• [TASK TO CARRY OUT]: Each line from the start of the records through the line containing "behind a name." is to be transcribed exactly, and no other line is to be included.

Stored items

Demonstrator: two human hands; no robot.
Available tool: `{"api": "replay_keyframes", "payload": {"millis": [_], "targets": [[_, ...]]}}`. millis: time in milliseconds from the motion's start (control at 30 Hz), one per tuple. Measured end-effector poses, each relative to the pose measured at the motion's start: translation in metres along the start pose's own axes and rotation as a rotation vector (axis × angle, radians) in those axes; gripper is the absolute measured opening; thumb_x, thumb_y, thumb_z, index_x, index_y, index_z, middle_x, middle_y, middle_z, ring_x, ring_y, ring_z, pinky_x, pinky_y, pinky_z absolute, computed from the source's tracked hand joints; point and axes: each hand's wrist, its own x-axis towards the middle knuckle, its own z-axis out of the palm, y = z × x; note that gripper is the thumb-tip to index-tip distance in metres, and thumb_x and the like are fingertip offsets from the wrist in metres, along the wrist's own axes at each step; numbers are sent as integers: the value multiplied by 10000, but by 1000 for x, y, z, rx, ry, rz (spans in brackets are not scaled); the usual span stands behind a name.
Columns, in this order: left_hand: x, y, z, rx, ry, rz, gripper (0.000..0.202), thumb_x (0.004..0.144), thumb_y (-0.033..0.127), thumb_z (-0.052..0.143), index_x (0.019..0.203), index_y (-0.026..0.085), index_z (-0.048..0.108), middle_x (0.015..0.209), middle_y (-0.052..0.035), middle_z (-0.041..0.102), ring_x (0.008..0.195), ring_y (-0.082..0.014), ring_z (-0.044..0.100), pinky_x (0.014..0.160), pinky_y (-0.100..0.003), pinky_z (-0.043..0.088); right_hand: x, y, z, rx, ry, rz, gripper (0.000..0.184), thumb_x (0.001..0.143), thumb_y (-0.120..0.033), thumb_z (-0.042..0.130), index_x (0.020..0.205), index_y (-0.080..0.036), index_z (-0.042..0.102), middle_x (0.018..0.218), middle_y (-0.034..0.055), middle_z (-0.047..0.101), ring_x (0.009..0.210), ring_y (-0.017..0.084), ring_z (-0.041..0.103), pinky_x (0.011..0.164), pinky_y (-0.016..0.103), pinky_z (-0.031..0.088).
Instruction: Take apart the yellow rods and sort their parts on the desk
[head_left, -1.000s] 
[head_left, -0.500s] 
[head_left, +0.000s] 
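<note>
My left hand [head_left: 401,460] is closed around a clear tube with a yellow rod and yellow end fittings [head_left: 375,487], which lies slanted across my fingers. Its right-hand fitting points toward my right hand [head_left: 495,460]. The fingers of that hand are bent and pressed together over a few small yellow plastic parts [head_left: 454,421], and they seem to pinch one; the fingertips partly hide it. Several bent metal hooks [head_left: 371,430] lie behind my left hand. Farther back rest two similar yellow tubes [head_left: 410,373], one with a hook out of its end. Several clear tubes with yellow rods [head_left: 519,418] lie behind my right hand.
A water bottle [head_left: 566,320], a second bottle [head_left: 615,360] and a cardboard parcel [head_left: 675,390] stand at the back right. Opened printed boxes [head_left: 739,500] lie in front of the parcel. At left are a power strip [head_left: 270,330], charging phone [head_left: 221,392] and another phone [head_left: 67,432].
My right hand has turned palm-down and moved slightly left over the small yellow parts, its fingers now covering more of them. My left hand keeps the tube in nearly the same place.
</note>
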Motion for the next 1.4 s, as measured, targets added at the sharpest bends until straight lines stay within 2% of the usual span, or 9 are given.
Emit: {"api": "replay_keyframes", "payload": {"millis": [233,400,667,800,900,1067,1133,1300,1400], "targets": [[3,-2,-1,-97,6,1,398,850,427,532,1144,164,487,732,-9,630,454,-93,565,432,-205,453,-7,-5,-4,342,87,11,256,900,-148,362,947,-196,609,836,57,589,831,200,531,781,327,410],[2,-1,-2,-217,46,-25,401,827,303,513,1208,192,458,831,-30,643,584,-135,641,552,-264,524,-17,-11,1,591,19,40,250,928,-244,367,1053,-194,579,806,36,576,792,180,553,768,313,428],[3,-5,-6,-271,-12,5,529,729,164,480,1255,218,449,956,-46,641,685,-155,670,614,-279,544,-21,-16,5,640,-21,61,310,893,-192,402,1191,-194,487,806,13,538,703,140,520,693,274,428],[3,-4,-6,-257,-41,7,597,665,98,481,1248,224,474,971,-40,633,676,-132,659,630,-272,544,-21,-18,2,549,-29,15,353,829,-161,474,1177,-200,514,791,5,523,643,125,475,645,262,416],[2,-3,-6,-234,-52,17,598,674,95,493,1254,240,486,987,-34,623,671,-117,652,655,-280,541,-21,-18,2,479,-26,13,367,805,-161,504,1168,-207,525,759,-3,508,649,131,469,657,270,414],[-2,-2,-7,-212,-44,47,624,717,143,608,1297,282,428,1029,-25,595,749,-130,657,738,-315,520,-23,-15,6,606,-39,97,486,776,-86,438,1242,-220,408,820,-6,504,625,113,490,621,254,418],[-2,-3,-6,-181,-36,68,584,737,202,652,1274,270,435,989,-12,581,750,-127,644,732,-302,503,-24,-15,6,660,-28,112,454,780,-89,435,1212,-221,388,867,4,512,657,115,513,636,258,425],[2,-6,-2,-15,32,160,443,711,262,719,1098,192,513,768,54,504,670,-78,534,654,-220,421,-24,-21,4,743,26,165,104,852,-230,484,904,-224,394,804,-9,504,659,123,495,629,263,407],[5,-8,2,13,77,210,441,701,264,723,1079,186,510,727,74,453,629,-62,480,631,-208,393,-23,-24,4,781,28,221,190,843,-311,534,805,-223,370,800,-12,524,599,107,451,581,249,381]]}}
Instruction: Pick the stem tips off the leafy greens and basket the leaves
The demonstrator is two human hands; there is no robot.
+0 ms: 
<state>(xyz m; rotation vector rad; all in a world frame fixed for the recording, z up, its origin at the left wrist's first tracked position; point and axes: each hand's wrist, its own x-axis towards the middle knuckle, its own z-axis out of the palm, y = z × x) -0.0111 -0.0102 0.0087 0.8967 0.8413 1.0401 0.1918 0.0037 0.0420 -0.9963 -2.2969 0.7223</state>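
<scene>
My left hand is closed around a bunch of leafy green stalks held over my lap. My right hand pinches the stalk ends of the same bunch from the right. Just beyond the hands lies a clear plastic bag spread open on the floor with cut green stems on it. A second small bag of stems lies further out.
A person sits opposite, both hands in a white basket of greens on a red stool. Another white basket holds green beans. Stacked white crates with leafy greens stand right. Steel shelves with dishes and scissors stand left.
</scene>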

• [TASK RESULT]:
Demonstrator: two human hands; no robot.
Available tool: `{"api": "replay_keyframes", "payload": {"millis": [_], "targets": [[_, ...]]}}`. millis: time in milliseconds from the motion's start (control at 30 Hz), one per tuple. Measured end-effector poses, each relative to the pose measured at the motion's start: translation in metres along the start pose's own axes and rotation as a rotation vector (axis × angle, radians) in those axes; gripper is the absolute measured opening; thumb_x, thumb_y, thumb_z, index_x, index_y, index_z, middle_x, middle_y, middle_z, ring_x, ring_y, ring_z, pinky_x, pinky_y, pinky_z absolute, computed from the source's tracked hand joints; point and axes: each hand's wrist, its own x-axis towards the middle knuckle, its own z-axis out of the palm, y = z × x; note that gripper is the thumb-tip to index-tip distance in metres, and thumb_x and the like are fingertip offsets from the wrist in metres, along the wrist's own axes at each step; numbers are sent as integers: the value multiplied by 10000, but by 1000 for x, y, z, rx, ry, rz (spans in brackets are not scaled); the usual span stands behind a name.

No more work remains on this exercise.